:: DATA EXTRACT ::

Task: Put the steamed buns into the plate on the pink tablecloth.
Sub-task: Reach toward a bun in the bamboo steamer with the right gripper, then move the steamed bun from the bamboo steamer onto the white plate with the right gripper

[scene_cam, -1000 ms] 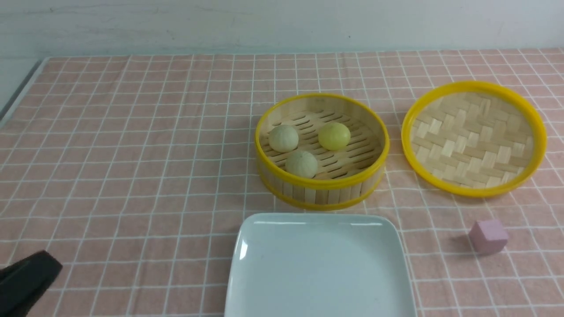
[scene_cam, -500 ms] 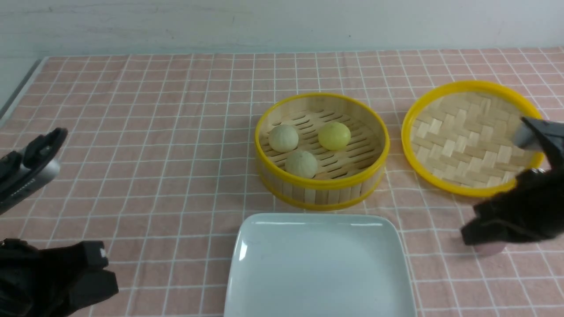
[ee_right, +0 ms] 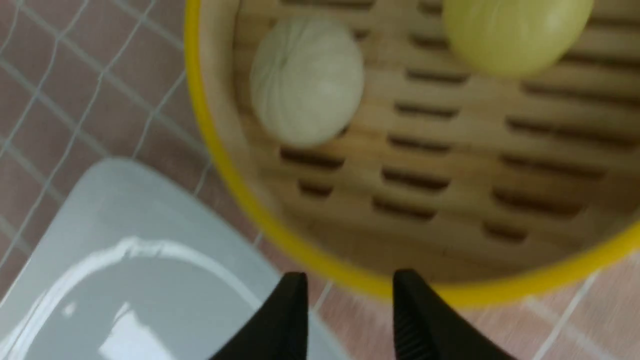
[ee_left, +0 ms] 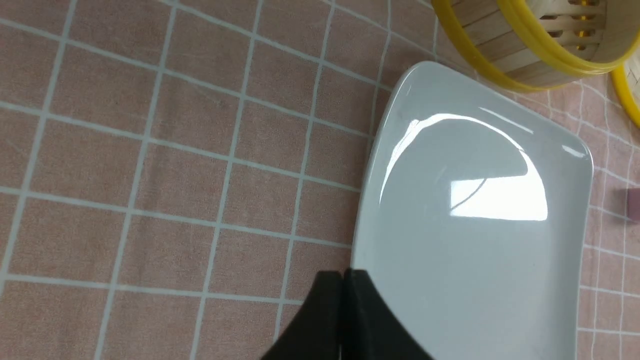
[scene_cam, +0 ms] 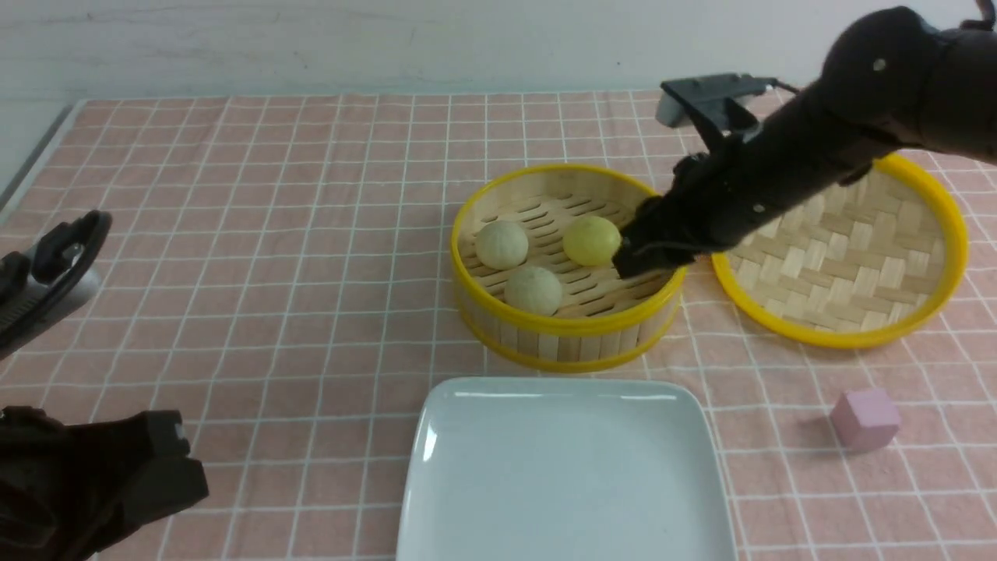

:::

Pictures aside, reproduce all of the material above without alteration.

Task: Put the steamed buns into the plate on the pink tablecloth.
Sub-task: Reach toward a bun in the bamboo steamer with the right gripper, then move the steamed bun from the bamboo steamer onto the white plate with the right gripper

[scene_cam, -1000 ms] 
[scene_cam, -500 ms] 
[ee_right, +0 ms] 
[ee_left, +0 ms] 
[scene_cam, +0 ms] 

No further answer is needed.